Combinant différents styles, ses audacieuses prises de positions picturales se caractérisent par une grande maîtrise du métier, par leur technique et leurs innovations. Chéri Samba traite de la vie de tous les jours, des problèmes, des plaisirs et paradoxes que l’on rencontre dans les cultures en mutation rapide, mais il montre aussi l’impact des événements internationaux sur les sociétés africaines.

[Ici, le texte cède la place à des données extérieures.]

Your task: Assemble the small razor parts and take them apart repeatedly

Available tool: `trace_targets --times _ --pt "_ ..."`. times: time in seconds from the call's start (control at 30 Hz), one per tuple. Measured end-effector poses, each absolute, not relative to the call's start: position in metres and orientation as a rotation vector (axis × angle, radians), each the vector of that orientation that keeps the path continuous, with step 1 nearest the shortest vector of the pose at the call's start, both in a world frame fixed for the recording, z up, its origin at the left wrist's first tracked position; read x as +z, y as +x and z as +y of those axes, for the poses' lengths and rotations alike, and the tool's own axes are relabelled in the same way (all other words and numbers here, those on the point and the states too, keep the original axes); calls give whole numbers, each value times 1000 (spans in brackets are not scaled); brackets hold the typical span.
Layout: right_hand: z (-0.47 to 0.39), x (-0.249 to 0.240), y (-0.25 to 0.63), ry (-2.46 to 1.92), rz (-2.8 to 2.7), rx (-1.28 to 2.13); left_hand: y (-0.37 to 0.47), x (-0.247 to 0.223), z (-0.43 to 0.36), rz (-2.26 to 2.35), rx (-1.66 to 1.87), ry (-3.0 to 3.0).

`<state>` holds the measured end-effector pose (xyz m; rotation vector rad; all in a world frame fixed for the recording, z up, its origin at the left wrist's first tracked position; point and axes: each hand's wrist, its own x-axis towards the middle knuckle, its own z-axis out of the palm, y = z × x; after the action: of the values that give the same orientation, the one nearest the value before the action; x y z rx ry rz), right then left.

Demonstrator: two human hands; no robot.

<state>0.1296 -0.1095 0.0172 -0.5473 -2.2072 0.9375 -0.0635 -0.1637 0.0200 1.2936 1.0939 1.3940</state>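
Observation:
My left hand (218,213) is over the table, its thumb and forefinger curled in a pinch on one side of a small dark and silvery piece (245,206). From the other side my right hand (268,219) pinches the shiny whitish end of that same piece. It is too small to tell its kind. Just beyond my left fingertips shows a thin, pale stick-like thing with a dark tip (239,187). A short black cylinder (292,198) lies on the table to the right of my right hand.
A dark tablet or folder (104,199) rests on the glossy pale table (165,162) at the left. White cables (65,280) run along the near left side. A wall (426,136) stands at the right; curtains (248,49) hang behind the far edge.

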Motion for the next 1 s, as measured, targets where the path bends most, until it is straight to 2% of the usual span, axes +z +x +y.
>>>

Basées sur la conviction que l’artiste ne doit pas seulement faire réfléchir mais aussi en appeler à la conscience du spectateur, les oeuvres de Samba sont toujours d’accès facile et très appréciées du grand public. Toutefois, il aime que « l’on prenne le temps de regarder, de contempler une oeuvre. Se consacrer du temps pour rentrer dans un tableau ».
Il acquiert une réputation internationale avec l’’exposition “les Magiciens de la Terre”, qui se déroule au centre national d’art et de culture Georges Pompidou en 1989. Et depuis, il se croit investi d’une mission mondiale. « Je ne suis pas un monument national mais un monument du monde parce que mon travail n’est pas seulement destiné aux Congolais. Je suis un observateur du monde et mon oeuvre s’adresse au monde entier même si les cultures diffèrent », clame-t-il.
En somme, il est convaincu que ce sont les artistes qui font le monde. « Un monde sans artistes est impensable. On dit que les artistes sont des petits dieux. Les dirigeants doivent nous écouter parce que nous sommes les porte-paroles du peuple », se convainc-il.